*** EXTRACTED INFORMATION Section Begins ***
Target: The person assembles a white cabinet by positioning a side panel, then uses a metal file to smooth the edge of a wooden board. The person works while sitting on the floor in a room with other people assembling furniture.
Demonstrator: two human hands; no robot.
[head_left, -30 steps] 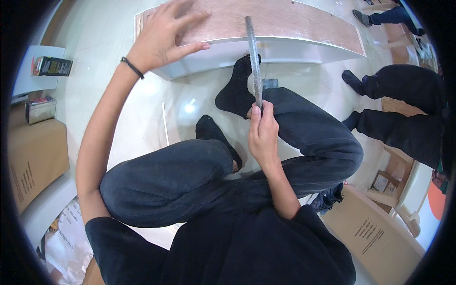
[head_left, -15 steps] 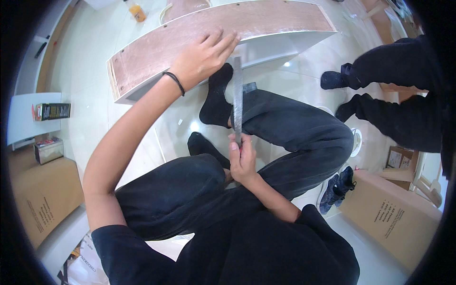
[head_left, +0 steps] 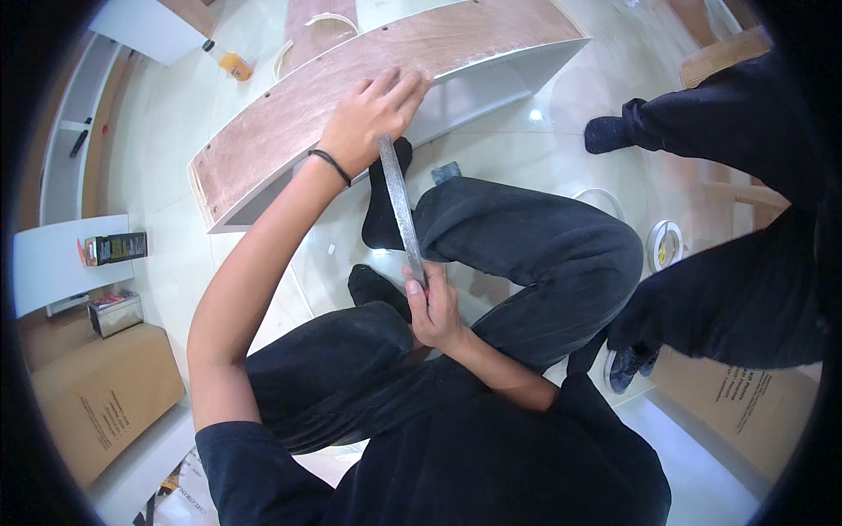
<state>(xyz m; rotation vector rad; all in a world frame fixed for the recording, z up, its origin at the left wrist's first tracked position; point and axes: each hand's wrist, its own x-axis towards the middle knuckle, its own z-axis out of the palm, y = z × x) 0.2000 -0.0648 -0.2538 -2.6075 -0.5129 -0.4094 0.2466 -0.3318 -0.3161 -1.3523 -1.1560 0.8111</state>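
Observation:
I sit cross-legged on a pale floor in dark trousers. My left hand (head_left: 373,118) lies palm down, fingers spread, on the brown face of a long white-edged wooden board (head_left: 289,123) that lies on the floor in front of me. A black band circles that wrist. My right hand (head_left: 431,305) grips the near end of a long flat grey metal bar (head_left: 399,206), like a file. The bar runs up from my lap to the board's near edge, just under my left hand.
Another person in dark clothes (head_left: 745,263) sits at the right, a socked foot (head_left: 610,136) on the floor. A tape roll (head_left: 664,244) lies by my knee. Cardboard boxes stand at the left (head_left: 105,394) and lower right (head_left: 745,403). An orange bottle (head_left: 230,61) lies beyond the board.
The view has swung, so the board now sits further left and nearer. My left hand stays flat on it. The grey bar remains in my right hand, its tip now under the left hand.

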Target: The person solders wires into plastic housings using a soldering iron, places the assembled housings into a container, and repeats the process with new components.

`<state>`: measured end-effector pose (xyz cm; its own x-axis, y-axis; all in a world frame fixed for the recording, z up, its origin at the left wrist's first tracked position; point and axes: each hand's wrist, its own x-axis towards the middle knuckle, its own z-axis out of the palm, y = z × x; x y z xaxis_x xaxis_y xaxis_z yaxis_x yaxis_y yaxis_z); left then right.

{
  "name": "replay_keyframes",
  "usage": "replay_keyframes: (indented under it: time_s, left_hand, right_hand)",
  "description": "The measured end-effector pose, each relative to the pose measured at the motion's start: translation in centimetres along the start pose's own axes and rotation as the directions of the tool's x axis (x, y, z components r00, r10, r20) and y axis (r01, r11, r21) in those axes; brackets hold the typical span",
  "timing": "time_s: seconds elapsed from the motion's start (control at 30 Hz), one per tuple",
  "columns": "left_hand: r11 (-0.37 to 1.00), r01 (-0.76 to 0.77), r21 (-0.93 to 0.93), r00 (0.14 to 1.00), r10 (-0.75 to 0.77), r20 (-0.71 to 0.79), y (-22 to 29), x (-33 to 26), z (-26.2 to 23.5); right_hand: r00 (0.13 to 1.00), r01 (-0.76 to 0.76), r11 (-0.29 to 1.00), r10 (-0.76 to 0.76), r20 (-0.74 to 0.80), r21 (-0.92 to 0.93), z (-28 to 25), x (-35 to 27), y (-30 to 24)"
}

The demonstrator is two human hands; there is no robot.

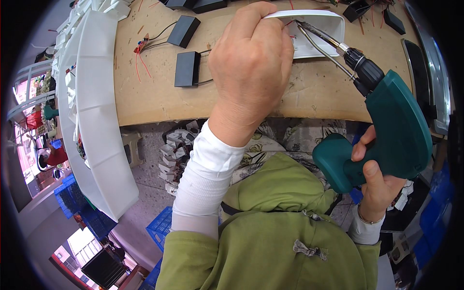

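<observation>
While our left hand [249,67] fingers clamp the white plastic housing [316,31] on the bench [159,101], our right hand [379,186] grips the green cordless screwdriver [386,130]; housing likely light, stiff, best held by its rim.

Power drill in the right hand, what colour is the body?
Teal green body with a black chuck, held by the right hand. Head view, the only one, shows it clearly.

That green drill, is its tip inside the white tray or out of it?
Inside: the green drill has its bit over the rim of the white tray.
</observation>
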<state>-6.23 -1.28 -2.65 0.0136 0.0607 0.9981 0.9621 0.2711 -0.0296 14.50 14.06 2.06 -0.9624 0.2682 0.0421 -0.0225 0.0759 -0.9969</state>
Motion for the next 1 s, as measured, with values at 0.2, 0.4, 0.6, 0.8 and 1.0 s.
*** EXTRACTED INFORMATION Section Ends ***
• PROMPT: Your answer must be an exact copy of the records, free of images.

• TASK RESPONSE:
Target: The person assembles a white cabinet by positioning a side panel, then uses a metal file to smooth the edge of a wooden board. The person works while sitting on the floor in a room with other people assembling furniture.
Demonstrator: two human hands; no robot.
[head_left, -30 steps] 
[head_left, -15 steps] 
[head_left, +0 steps] 
<state>(xyz m; rotation vector rad; all in a world frame fixed for the recording, z up, its origin at the left wrist's first tracked position; point and axes: each hand's wrist, its own x-axis towards the middle knuckle, its own z-axis out of the palm, y = z × x) 0.2000 -0.0648 -0.2538 -2.6075 -0.5129 -0.4094 0.2466 -0.3318 -0.3161 -1.3523 -1.1560 0.8111</state>
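Observation:
I sit cross-legged on a pale floor in dark trousers. My left hand (head_left: 373,118) lies palm down, fingers spread, on the brown face of a long white-edged wooden board (head_left: 289,123) that lies on the floor in front of me. A black band circles that wrist. My right hand (head_left: 431,305) grips the near end of a long flat grey metal bar (head_left: 399,206), like a file. The bar runs up from my lap to the board's near edge, just under my left hand.
Another person in dark clothes (head_left: 745,263) sits at the right, a socked foot (head_left: 610,136) on the floor. A tape roll (head_left: 664,244) lies by my knee. Cardboard boxes stand at the left (head_left: 105,394) and lower right (head_left: 745,403). An orange bottle (head_left: 230,61) lies beyond the board.
The view has swung, so the board now sits further left and nearer. My left hand stays flat on it. The grey bar remains in my right hand, its tip now under the left hand.
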
Target: The person solders wires into plastic housings using a soldering iron, places the assembled housings into a container, and repeats the process with new components.

`<state>`: measured end-effector pose (xyz cm; its own x-axis, y-axis; all in a world frame fixed for the recording, z up, its origin at the left wrist's first tracked position; point and axes: each hand's wrist, its own x-axis towards the middle knuckle, its own z-axis out of the palm, y = z × x; x y z xaxis_x xaxis_y xaxis_z yaxis_x yaxis_y yaxis_z); left then right.

{
  "name": "replay_keyframes",
  "usage": "replay_keyframes: (indented under it: time_s, left_hand, right_hand)",
  "description": "The measured end-effector pose, each relative to the pose measured at the motion's start: translation in centimetres along the start pose's own axes and rotation as the directions of the tool's x axis (x, y, z components r00, r10, r20) and y axis (r01, r11, r21) in those axes; brackets hold the typical span",
  "timing": "time_s: seconds elapsed from the motion's start (control at 30 Hz), one per tuple",
  "columns": "left_hand: r11 (-0.37 to 1.00), r01 (-0.76 to 0.77), r21 (-0.93 to 0.93), r00 (0.14 to 1.00), r10 (-0.75 to 0.77), r20 (-0.71 to 0.79), y (-22 to 29), x (-33 to 26), z (-26.2 to 23.5); right_hand: r00 (0.13 to 1.00), r01 (-0.76 to 0.76), r11 (-0.29 to 1.00), r10 (-0.76 to 0.76), r20 (-0.74 to 0.80), r21 (-0.92 to 0.93), z (-28 to 25), x (-35 to 27), y (-30 to 24)"
}

The demonstrator is two human hands; there is no robot.


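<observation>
While our left hand [249,67] fingers clamp the white plastic housing [316,31] on the bench [159,101], our right hand [379,186] grips the green cordless screwdriver [386,130]; housing likely light, stiff, best held by its rim.

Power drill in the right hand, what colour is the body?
Teal green body with a black chuck, held by the right hand. Head view, the only one, shows it clearly.

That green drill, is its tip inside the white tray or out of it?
Inside: the green drill has its bit over the rim of the white tray.
</observation>
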<state>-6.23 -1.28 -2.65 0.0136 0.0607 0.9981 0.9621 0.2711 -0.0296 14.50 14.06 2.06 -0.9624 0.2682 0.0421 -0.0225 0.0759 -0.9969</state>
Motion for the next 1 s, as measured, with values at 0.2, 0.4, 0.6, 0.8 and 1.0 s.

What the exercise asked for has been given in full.